I want to understand how the cuda context is created and connected to the kernel in cuda API applications?
I know this is done under the hood using the driver APIs. But I would like to understand the timing of the creation.
To begin with, I know that cudaRegisterFatBinary is the first call to cuda api, and it registers a fatbin file with runtime. It is followed by several cuda function registration APIs that call cuModuleLoad in the driver layer. But then, if my Cuda Runtime API application calls cudaMalloc, as a pointer, provided to this function, related to the context, which, I believe, should have been created in advance. How to get a handle to this already created context and associate future APIs with it? Please demystify the inner workings.
Quote NVIDIA documentation for this
CUDA Runtime API calls work in the CUDA interface of the CUDA Driver CUcontext, which is bound to the current host stream.
If there is no CUDA Driver API CUcontext associated with the current thread during a call to the CUDA Runtime API that requires CUcontext, then CUDA runtime will implicitly create a new CUcontext before making the call.
If CUDA Runtime creates CUcontext, then CUcontext be created by using parameters defined API-interface CUDA Runtime cudaSetDevice function, cudaSetValidDevices, cudaSetDeviceFlags, cudaGLSetGLDevice, cudaD3D9SetDirect3DDevice, cudaD3D10SetDirect3DDevice and cudaD3D11SetDirect3DDevice. Note that cudaErrorSetOnActiveProcess, these functions will fail if they are called when the CUcontext is bound to the current host thread.
CUcontext's lifetime is controlled by a link counting mechanism.
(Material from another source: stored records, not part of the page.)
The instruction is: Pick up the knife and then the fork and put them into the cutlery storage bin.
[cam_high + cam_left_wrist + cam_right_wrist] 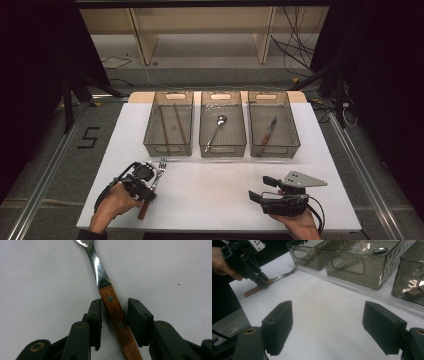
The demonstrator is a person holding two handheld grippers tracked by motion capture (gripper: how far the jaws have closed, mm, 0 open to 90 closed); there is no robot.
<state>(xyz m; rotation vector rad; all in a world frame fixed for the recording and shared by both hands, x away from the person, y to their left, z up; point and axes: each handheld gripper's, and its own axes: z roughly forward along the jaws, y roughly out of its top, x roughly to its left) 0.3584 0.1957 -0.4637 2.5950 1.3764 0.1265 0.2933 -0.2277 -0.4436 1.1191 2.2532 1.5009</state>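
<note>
- Black jaws of the left gripper (pixel 113 322) stand on both sides of the fork (pixel 113 307), right over its brown wooden handle.
- Both pads sit close to the wood, but a thin bit of white table (pixel 45 277) shows on each side, so the jaws are not pinching yet. They are partly open with the fork between them.
- Seen from above, the fork (pixel 154 184) lies flat near the front left of the table (pixel 220 190), just under the left gripper (pixel 145 184).
- Its long line runs from the wooden end, close to the person, up to the shiny prongs, which point toward the 3 bins.
- That long line goes a bit slanted between the jaws, so the jaws cross it and can squeeze its thin sides.
- Nearest to the prongs is the left bin (pixel 169 125), with 2 thin sticks inside.
- Far off at the front right is the right gripper (pixel 260 190), wide open and holding nothing.
- So the left hand (pixel 116 202) is much nearer the fork, and I think it should do the grab.
</note>
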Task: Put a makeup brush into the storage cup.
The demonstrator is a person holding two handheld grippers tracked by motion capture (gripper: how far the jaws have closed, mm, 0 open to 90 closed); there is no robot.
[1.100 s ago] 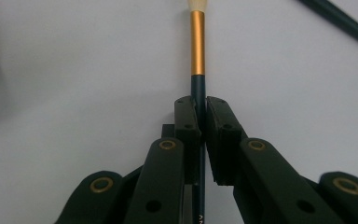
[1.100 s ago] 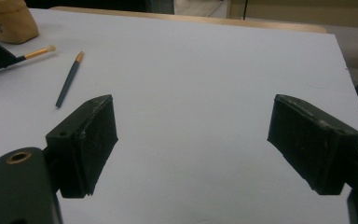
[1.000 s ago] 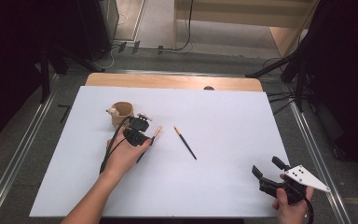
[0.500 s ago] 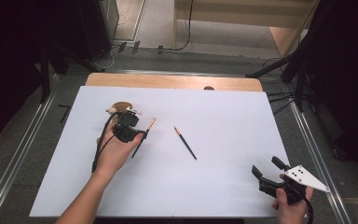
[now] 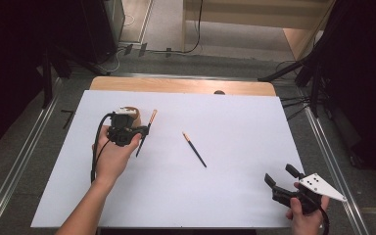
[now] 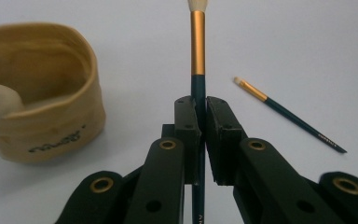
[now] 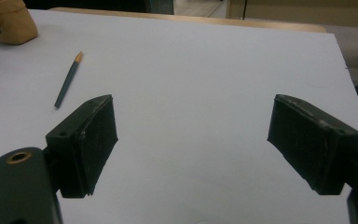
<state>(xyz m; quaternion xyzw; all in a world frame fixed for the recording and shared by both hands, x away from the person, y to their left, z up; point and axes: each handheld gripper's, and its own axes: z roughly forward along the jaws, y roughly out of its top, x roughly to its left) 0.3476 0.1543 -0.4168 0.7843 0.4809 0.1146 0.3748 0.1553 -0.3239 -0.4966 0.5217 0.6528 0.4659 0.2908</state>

The reference counter for CUcontext is initially set to 0, and incremented using cuCtxAttach and decremented using cuCtxDetach.
If the CU context is created by the CUDA Runtime, then the CUDA runtime will decrease the reference count of this CUcontext in the cudaThreadExit function. If the CUcontext is created by the CUDA Driver API (or created by a separate instance of the CUDA Runtime API), the CUDA runtime will not increase or decrease the reference value by counting that CUcontext.
All states of the CUDA Runtime API (for example, addresses of global variables and values) are moved with their main CUcontext. In particular, if a CUcontext moves from one thread to another (using cuCtxPopCurrent and cuCtxPushCurrent), then all CUDA Runtime API conditions will go to that thread as well.
But I do not understand how cuda runtime creates context? What API calls are used for this? Does the nvcc compiler insert some API calls to do this at compile time or is it done completely at runtime? If the first is true, then what runtime APIs are used for this context management? This is a later truth, how exactly is this done?
If a context is associated with a host thread, how do we access this context? Is it automatically associated with all variables and pointer references processed by the stream?
how does the module end up loading in context?